The success of software verification depends on the ability to find a suitable abstraction of a program automatically. We propose a method for automated abstraction refinement which overcomes some limitations of current predicate discovery schemes. In current schemes, the cause of a false alarm is identified as an infeasible error path, and the abstraction is refined in order to remove that path. By contrast, we view the cause of a false alarm -the spurious counterexample- as a full-fledged program, namely, a fragment of the original program whose control-flow graph may contain loops and represent unbounded computations. There are two advantages to using such path programs as counterexamples for abstraction refinement. First, we can bring the whole machinery of program analysis to bear on path programs, which are typically small compared to the original program. Specifically, we use constraint-based invariant generation to automatically infer invariants of path programs-so-called path invariants. Second, we use path invariants for abstraction refinement in order to remove not one infeasibility at a time, but at once all (possibly infinitely many) infeasible error computations that are represented by a path program. Unlike previous predicate discovery schemes, our method handles loops without unrolling them; it infers abstractions that involve universal quantification and naturally incorporates disjunctive reasoning.
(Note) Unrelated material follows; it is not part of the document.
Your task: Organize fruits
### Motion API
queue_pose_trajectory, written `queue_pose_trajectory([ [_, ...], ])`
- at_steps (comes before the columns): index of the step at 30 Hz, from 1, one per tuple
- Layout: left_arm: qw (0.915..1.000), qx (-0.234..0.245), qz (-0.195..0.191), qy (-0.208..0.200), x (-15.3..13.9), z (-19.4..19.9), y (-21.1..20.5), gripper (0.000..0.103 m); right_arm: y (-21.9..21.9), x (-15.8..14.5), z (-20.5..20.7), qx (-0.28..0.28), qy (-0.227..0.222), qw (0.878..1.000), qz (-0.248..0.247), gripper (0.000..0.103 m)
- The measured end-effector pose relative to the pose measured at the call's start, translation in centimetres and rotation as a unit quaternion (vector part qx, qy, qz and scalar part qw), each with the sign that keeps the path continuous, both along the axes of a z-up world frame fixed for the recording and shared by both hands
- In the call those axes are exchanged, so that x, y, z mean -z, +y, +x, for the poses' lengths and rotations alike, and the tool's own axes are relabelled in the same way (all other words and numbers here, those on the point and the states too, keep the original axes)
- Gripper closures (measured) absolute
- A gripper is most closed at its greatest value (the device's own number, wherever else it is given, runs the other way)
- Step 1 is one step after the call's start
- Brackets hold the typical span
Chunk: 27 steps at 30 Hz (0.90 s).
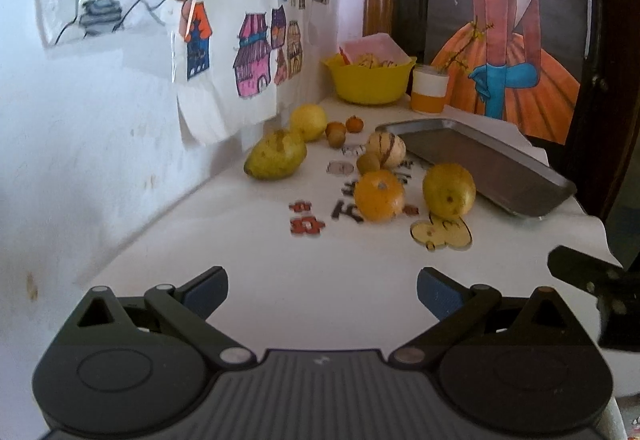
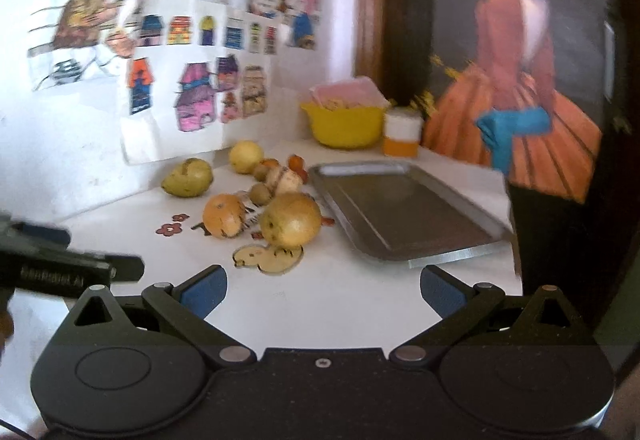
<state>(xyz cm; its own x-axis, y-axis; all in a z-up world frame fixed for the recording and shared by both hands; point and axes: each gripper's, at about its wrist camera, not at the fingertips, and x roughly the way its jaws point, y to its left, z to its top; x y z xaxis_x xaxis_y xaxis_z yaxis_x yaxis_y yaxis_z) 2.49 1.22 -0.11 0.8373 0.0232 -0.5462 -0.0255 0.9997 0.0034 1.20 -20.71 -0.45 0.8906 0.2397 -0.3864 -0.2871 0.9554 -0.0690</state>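
Note:
Several fruits lie loose on the white table (image 1: 200, 232): an orange (image 1: 379, 195), a yellow pear (image 1: 449, 191), a striped pale melon (image 1: 386, 148), a green-yellow pear (image 1: 275, 155) and a lemon (image 1: 308, 121) by the wall, plus small brown and orange fruits. An empty metal tray (image 1: 480, 163) sits to their right. My left gripper (image 1: 322, 294) is open, well short of the fruits, nothing between its fingers. In the right wrist view the same pear (image 2: 291, 219), orange (image 2: 224, 215) and tray (image 2: 404, 211) lie ahead of my open, empty right gripper (image 2: 323, 292).
A yellow bowl (image 1: 370, 79) and an orange-white cup (image 1: 430, 88) stand at the back corner. Paper drawings hang on the left wall (image 1: 100, 139). A framed picture (image 1: 512, 23) leans behind the tray. The other gripper shows at each view's edge (image 2: 60, 264).

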Motion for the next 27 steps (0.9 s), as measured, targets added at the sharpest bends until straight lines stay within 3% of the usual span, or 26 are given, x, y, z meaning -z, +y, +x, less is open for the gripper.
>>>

Abstraction refinement for termination

Abstraction can often lead to spurious counterexamples. Counterexample-guided abstraction refinement is a method of strengthening abstractions based on the analysis of these spurious counterexamples. For invariance properties, a counterexample is a finite trace that violates the invariant; it is spurious if it is possible in the abstraction but not in the original system. When proving termination or other liveness properties of infinite-state systems, a useful notion of spurious counterexamples has remained an open problem. For this reason, no counterexample-guided abstraction refinement algorithm was known for termination. In this paper, we address this problem and present the first known automatic counterexample-guided abstraction refinement algorithm for termination proofs. We exploit recent results on transition invariants and transition predicate abstraction. We identify two reasons for spuriousness: abstractions that are too coarse, and candidate transition invariants that are too strong. Our counterexample-guided abstraction refinement algorithm successively weakens candidate transition invariants and refines the abstraction.

Proving non-termination

The search for proof and the search for counterexamples (bugs) are complementary activities that need to be pursued concurrently in order to maximize the practical success rate of verification tools.While this is well-understood in safety verification, the current focus of liveness verification has been almost exclusively on the search for termination proofs. A counterexample to termination is an infinite programexecution. In this paper, we propose a method to search for such counterexamples. The search proceeds in two phases. We first dynamically enumerate lasso-shaped candidate paths for counterexamples, and then statically prove their feasibility. We illustrate the utility of our nontermination prover, called TNT, on several nontrivial examples, some of which require bit-level reasoning about integer representations.

TERMINATOR: beyond safety

Previous symbolic software model checkers (i.e., program analysis tools based on predicate abstraction, pushdown model checking and iterative counterexample-guided abstraction refinement, etc.) are restricted to safety properties. Terminator is the first software model checker for termination. It is now being used to prove that device driver dispatch routines always return to their caller (or return counterexamples if they if they fail to terminate).

InvGen: An Efficient Invariant Generator

In this paper we present InvGen , an automatic linear arithmetic invariant generator for imperative programs. InvGen s unique feature is in its use of dynamic analysis to make invariant generation order of magnitude more efficient.